Among the entries below, tally each line where the word "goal" appears and state only the total.

━━━━━━━━

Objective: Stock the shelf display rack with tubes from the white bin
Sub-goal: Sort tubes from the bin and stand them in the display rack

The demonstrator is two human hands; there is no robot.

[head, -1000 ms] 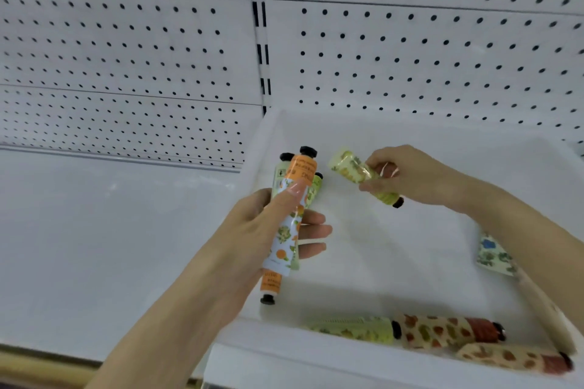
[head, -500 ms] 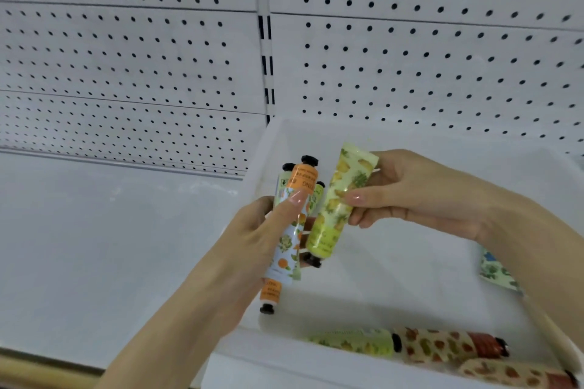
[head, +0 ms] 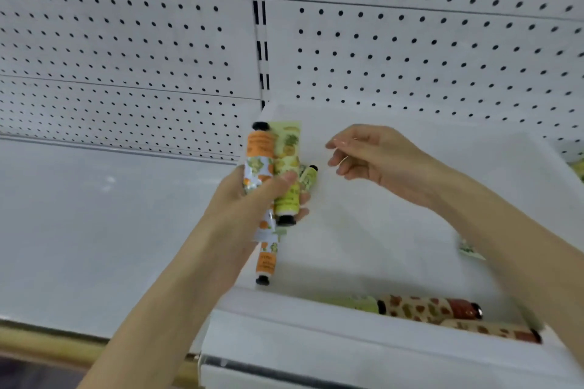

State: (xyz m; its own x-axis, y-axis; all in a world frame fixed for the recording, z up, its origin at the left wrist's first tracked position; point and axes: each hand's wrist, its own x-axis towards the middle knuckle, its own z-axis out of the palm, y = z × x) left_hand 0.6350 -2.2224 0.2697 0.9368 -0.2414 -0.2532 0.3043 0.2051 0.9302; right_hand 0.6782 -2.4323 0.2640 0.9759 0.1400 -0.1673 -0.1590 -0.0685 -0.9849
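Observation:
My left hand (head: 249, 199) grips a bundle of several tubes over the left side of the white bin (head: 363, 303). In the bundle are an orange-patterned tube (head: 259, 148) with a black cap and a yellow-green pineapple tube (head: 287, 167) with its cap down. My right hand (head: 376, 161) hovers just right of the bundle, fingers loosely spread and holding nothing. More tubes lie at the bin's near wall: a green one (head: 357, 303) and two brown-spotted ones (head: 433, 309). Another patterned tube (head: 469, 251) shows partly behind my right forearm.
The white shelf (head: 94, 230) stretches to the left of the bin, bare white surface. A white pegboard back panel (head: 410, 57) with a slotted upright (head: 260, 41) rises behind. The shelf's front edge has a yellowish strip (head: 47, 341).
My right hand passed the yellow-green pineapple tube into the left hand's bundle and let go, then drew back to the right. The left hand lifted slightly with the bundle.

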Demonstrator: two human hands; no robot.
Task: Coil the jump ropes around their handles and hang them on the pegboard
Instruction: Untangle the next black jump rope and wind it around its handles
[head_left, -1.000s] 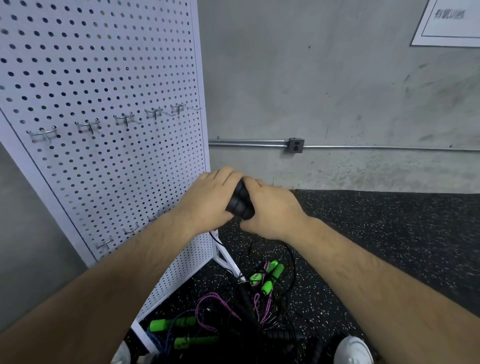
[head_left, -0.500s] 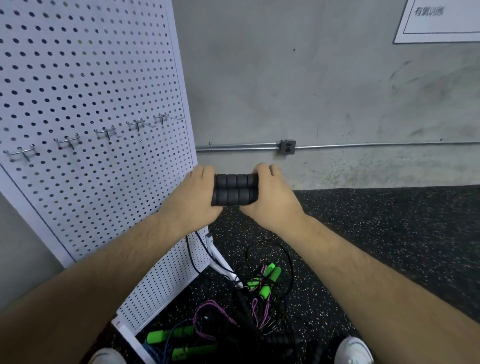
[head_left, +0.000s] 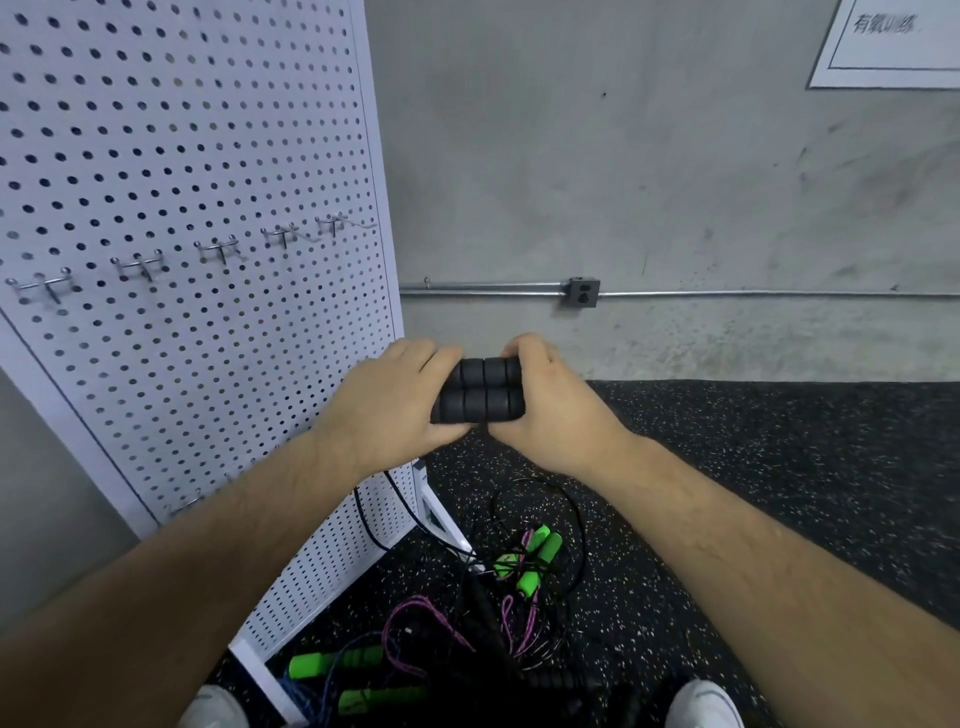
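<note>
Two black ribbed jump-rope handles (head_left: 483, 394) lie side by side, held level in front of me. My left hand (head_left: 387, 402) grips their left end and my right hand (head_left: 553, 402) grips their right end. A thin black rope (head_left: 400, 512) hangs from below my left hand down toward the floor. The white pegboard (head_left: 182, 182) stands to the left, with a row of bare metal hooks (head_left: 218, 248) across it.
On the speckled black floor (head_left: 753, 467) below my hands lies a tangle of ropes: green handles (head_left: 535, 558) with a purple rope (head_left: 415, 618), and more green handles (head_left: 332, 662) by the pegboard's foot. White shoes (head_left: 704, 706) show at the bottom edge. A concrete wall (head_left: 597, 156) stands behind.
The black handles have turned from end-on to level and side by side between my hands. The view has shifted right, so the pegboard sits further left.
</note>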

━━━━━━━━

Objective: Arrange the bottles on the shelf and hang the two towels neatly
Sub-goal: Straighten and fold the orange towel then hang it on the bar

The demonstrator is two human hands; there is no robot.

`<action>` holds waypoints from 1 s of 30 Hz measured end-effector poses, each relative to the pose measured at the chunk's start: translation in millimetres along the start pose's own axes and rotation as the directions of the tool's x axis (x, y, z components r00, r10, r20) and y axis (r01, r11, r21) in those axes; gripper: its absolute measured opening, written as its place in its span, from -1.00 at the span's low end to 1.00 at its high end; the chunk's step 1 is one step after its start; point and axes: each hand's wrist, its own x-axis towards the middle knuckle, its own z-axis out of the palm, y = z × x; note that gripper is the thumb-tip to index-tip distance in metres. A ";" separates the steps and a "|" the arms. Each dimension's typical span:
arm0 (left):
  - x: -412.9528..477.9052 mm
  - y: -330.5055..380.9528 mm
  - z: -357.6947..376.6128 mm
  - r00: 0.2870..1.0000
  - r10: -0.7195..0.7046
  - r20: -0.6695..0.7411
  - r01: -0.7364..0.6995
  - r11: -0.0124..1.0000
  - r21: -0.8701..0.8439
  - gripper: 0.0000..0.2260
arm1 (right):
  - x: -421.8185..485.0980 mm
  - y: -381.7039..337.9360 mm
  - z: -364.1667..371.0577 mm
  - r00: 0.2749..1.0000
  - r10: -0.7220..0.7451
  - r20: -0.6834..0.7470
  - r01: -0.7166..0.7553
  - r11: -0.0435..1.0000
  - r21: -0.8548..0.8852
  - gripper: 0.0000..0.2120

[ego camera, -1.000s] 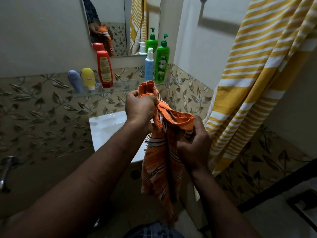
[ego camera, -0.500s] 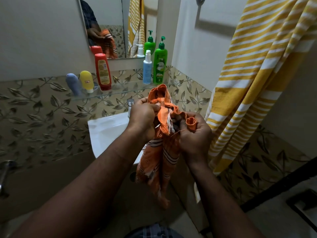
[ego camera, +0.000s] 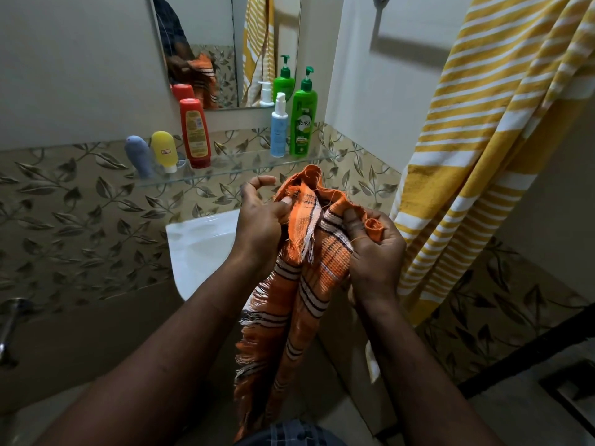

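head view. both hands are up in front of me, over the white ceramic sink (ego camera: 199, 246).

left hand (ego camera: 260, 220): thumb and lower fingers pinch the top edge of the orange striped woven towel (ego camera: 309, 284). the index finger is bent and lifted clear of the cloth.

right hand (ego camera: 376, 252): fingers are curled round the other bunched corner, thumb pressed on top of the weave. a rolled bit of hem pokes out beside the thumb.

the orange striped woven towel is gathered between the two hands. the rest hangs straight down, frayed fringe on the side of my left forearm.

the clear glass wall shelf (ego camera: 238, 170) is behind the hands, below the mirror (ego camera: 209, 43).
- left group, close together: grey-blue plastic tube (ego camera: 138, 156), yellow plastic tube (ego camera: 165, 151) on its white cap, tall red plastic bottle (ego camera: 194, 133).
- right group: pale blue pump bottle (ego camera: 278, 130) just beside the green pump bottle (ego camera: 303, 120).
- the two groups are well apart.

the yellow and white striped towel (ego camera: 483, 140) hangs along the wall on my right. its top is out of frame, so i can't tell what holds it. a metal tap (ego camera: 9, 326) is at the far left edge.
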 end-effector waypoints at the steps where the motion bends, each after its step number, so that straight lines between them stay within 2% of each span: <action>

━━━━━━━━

TASK RESULT –
2